What you will do:
Nothing but the lines from the one containing "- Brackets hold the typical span" through the one containing "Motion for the", both included, should be given again, each exactly as written below.

========================

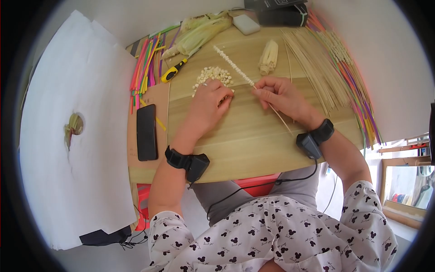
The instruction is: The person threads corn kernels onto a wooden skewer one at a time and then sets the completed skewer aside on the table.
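Observation:
My right hand (282, 97) pinches a thin wooden skewer (280, 119) just below a row of pale kernels (233, 65) threaded along its upper part. The skewer slants up to the left. My left hand (212, 100) is at the near edge of a pile of loose pale kernels (213, 75), its thumb and fingers drawn together around a kernel that shows at the fingertips. Behind my right hand lies a stripped corn cob (268, 57). Up and left of the pile is a yellow and black cutter (174, 70).
Corn husks (199, 36) lie at the back. Colored straws (146, 68) and a phone (146, 132) are on the left. Bare skewers (317, 68) and filled skewers (340, 52) fan out at the right. A white box (246, 24) stands near a black box (283, 16).

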Tool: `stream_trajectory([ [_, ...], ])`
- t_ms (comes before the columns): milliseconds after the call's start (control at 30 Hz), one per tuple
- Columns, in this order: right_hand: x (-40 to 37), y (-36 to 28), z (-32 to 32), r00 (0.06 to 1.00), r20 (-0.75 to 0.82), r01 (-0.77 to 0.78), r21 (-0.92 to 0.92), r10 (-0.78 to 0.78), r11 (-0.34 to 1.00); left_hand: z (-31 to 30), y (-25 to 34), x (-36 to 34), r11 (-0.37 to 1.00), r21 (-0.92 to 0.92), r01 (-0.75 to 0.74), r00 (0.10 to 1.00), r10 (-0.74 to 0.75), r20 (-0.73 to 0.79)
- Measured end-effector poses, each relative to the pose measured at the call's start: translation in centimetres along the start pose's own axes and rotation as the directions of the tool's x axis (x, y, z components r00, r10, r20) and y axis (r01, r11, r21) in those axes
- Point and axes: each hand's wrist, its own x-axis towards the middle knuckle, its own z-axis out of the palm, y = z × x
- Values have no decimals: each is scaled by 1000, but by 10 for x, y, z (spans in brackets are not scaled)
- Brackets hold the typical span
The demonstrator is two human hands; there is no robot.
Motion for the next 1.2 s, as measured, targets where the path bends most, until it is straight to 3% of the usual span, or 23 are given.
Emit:
stream_trajectory([
  [233,0,-1,1,1000,3,-14,13,14,1000,-3,-15,-1,994,112,-9,995,19,-95],
  [533,0,2,-1,999,42,14,6,-14,1000,-2,-24,0,999,15,43,988,-40,-146],
  [633,1,3,0,999,38,1,11,-1,1000,0,-30,-2,994,-17,103,986,-105,-132],
  [700,2,4,-2,999,42,-11,4,11,1000,4,-36,-3,950,-218,222,948,-263,-181],
  [733,2,4,-2,999,46,-24,-4,25,1000,4,-40,-4,951,-217,220,948,-261,-184],
  [800,2,2,-2,998,46,-29,-15,30,999,2,-46,-3,838,-426,340,881,-442,-167],
  [833,2,1,-2,998,47,-38,-25,39,999,0,-47,-2,841,-423,338,880,-442,-175],
  [900,0,-1,-1,998,59,-32,-26,33,999,-6,-48,0,657,-705,268,824,-536,-186],
  [933,0,-2,0,997,65,-31,-25,33,999,-10,-51,0,662,-701,265,820,-537,-197],
  [1000,-1,-4,2,996,84,-22,-27,25,999,-16,-59,-2,479,-846,233,789,-602,-124],
  [1033,-2,-5,2,995,93,-22,-27,24,999,-16,-62,-2,484,-844,229,787,-603,-132],
  [1100,-2,-5,2,993,121,-7,-20,9,1000,-17,-67,-4,261,-960,105,770,-632,-88],
  [1133,-2,-5,3,990,144,3,-12,-1,1000,-17,-71,-4,265,-959,102,768,-634,-94],
  [1200,-3,-3,2,985,173,23,1,-23,1000,-19,-76,-4,50,-999,13,770,-638,-22],
])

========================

Answer section:
- Brackets hold the typical span
The demonstrator is two human hands; there is no robot.
Motion for the next 1.2 s, as measured, targets where the path bends most, until it is straight to 3% of the usual span, or 23 are given.

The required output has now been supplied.